I've been a single mom for a while.  I was a single mom in 2015, but the divorce still isn't final.  It's been started, but I'm still married.  And we never filed for a legal separation, so I'm married.  I've dated other men.  I've been in a long term relationship, miscarried his twins and lived with a man that wasn't my husband for almost a year since then. 

I was filling out a form online that asked for my status.  Single? Committed relationship? Separated? Divorced? Married?

This is a very basic question, but my answer is complicated. I'm not legally separated. I'm not divorced. I'm married, but I'm more single than married.  So when the divorce happens, do I have to say I'm divorced? I feel more single because I haven't felt tied to the marriage in a long time. I don't feel tied to the divorce anymore. My 2015 taxes were filed as Head of Household. I couldn't even hand over leadership of my finances to my last boyfriend and he holds a degree in finance. 

What is it to be single? It's being alone through all of the good and bad, and finding strength in your ability. 

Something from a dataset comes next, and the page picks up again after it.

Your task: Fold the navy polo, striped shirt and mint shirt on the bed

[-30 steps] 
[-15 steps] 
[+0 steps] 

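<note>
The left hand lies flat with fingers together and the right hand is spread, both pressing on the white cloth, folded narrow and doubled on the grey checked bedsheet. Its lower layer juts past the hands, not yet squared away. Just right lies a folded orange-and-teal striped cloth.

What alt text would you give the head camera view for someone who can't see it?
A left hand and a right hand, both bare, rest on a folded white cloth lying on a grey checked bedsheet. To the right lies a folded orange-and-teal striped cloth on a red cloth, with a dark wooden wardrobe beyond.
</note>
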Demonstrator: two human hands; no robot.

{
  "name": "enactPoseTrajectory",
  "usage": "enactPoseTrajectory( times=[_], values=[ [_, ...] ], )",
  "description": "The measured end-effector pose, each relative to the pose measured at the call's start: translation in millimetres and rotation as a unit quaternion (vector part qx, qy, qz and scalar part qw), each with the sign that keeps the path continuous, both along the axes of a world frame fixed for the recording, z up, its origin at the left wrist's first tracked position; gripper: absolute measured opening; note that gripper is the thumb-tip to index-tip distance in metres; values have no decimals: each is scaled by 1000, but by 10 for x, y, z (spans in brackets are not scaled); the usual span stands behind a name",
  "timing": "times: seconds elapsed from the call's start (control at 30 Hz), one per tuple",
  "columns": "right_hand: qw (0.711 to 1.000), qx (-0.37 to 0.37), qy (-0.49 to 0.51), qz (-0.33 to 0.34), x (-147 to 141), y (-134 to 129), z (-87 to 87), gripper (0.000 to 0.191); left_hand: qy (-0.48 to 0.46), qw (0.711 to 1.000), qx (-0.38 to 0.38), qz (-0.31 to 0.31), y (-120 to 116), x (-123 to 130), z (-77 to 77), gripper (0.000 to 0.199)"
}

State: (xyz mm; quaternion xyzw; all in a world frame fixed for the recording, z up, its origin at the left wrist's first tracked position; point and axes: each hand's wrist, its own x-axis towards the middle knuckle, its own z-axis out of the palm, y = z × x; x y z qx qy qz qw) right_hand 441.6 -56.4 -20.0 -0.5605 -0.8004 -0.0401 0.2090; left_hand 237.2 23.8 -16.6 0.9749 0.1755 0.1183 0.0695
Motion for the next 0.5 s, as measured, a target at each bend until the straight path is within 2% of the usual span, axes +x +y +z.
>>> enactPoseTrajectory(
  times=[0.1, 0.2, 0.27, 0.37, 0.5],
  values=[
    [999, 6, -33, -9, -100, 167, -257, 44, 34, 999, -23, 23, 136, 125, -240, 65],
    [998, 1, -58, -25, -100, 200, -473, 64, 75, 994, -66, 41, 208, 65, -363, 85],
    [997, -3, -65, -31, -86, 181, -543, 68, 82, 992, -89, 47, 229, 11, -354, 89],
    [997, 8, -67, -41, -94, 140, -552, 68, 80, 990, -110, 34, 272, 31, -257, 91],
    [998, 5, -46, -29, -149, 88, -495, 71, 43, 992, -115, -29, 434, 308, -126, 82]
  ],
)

And married? Ideally, it's a partnership and a commitment to support each other for the rest of your lives.  

Committed relationship? To me, it's a choice to choose one person repeatedly . . . To support them as they support you . . .  To have someone to confide in. There are also the perks of a reliable sex partner. Good, bad, and not often, it's the same partner.  

And what if you're divorced? It means you were part of a marriage that ended.  That's kinda the end of it, but not if you look at perceptions held about divorce in relation to marriage. I've been asked how my marriage failed.  I've been asked who's fault it was.  Irrelevant details in my day to day are often the focus when I'm asked about events that will get you to the end of a marriage. When my marriage ended, I was told it was over.  So I had the very same questions. No one asks how I feel about being single, and honestly, single life suits me. 

So how do you decide who you are when the labels don't fit? You get to choose.  

I choose the label of being single. I feel empowered by being single.  I feel confident in how I fit in my body and how I move when I walk.  I feel like I can smile at strangers and hug male friends and I won't get in trouble for it.  I feel like I can speak my mind and I'm not second guessing myself. I'm going through a divorce, but that process and the negativity around it are not who I am.  I was in a relationship but that usually means I'm making so much space for someone else that I push out my needs. The distinction between who I am from what I've been through is what makes the labels irrelevant. If you need to know to help you fit me into a category you understand and can feel better about, I'm single. And I love it.